I interpret this to mean that if I have a 16-bit number (x) on my bus (in 2's complement format) I can shove it through a Not16 then an Inc16 and et viola! -x..... For the benefit of those who have yet to do their ALU I don't want to say much more about that, but frankly, although my ALU now passes it's tests, I'd love to grok either the statement from the book (because apparently I don't) or what magic I've crafted that let's me do it differently that I've just described.

But again, thanks to the community for sharing and helping each other here.  I may not have found it soon enough to help with my MUX, but there's no doubt I'll be looking for more help before I finish this course.

Jack Draak wrote

...although my ALU now passes it's tests, I'd love to grok either the statement from the book (because apparently I don't) or what magic I've crafted that let's me do it differently that I've just described.

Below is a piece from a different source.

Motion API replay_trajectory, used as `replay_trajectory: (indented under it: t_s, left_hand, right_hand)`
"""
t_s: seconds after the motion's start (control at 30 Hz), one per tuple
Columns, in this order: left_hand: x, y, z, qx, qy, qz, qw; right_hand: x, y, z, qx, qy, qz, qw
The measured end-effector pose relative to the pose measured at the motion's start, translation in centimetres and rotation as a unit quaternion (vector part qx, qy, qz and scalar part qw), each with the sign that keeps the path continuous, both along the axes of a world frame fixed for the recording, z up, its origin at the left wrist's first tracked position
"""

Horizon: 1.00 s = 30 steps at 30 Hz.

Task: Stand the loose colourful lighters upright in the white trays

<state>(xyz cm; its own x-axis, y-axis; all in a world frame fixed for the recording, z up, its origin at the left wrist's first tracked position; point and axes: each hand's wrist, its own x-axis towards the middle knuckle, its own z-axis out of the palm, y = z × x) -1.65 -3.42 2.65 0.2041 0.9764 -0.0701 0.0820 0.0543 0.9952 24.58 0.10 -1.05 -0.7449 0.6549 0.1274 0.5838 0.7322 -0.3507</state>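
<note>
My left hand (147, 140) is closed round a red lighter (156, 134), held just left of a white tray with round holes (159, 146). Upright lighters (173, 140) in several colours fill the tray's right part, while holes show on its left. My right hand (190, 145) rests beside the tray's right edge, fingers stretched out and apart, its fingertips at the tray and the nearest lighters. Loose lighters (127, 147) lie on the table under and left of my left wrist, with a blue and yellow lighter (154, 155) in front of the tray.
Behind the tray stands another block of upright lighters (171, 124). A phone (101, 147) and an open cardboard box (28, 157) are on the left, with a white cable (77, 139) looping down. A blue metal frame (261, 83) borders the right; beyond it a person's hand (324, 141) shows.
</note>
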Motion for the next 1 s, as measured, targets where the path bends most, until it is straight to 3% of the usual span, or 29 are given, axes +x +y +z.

You correctly understand the second half of that statement, and that is what counts: -x = !x + 1. (I think of the first half as just a pencil and paper shortcut; I think that it would be hard to prove because the operations are dependent upon the position of the least significant 1 bit.)


As stated in its comments, the ALU uses bit-wise Boolean negation -- which is Not -- and the operation code for -x is 001111: zx, nx = 0, zy, ny, f, no = 1, which results in

-x = !(x + (-1) )

Here is a proof that shows that the above operation is identical to the standard definition of 2's-complement negation.

    -x = !(x + (-1) )   Invert both sides and simplify
 !(-x) = x - 1          Substitute x = -x
!(--x) = -x - 1         Simplify
    !x = -x - 1         Add 1 to both sides
!x + 1 = -x
      QED

--Mark

Ahah! That sneaky elegance got me on that one then... I'd been overlooking the actual impact of ZY.NY

Thank you for spelling it out for me!